China is the world’s largest electric car market with sales of 507,000 electric vehicles in 2016 (over half of the EVs sold around the world), and will easily beat that this year. Governments has been trying to curb dangerous pollution by mandating sales of EVs and restricting ICE (internal combustion engine) vehicles in large cities. Beijing, Shanghai and other larger centers account for the bulk of EV sales in the nation, as such cars can enter the cities at any time. China is also weighing an outright ban of ICE vehicles, but unlike countries like France, hasn’t set a date yet.

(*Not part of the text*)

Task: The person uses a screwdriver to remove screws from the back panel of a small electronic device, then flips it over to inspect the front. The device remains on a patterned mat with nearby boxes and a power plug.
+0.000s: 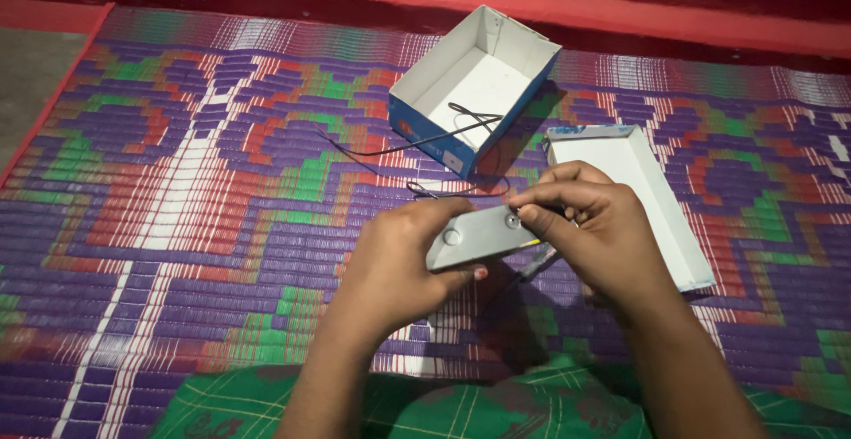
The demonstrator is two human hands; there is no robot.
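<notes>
Surface: woven mat (177,191), purple, green and red bands. Item one: grey flat plate (483,235), propped between both my hands so its two round studs face up. My left hand (403,262) closes under its edge; my right hand (594,226) pinches the far end, thumb on a stud. Containers: open blue-sided box (479,85) with a black wire (417,142) trailing out; white lid (647,200) beside it, nothing visible inside.

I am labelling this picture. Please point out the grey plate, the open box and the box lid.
grey plate (479,237): head view, flat face.
open box (424,131): head view, blue outer wall.
box lid (678,226): head view, white inside.
</notes>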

China’s is highly protective of its EV market, so you may not be familiar with the best-selling brands like BAIC, JAC and Zhidou (Tesla’s Model X is 16th on the list). The best-selling BAIC EC-Series costs around $22,000, so the 10 percent national rebate would save a buyer $2,200 or so.
While foreign manufacturers are mostly shut out of the Chinese market, many plan to come in through the side door via partnerships. Both Mercedes and Toyota said they would team up with local automakers (BAIC, in the case of Mercedes) to build EVs in the nation.
All of this will be to the benefit of the global EV industry. Rebates in China will keep the EV market heated up, stimulating the development of battery and other tech both there and abroad. At the current pace of development, EVs could be cheap enough for regular buyers by the time the rebates expire — both in the China and the US.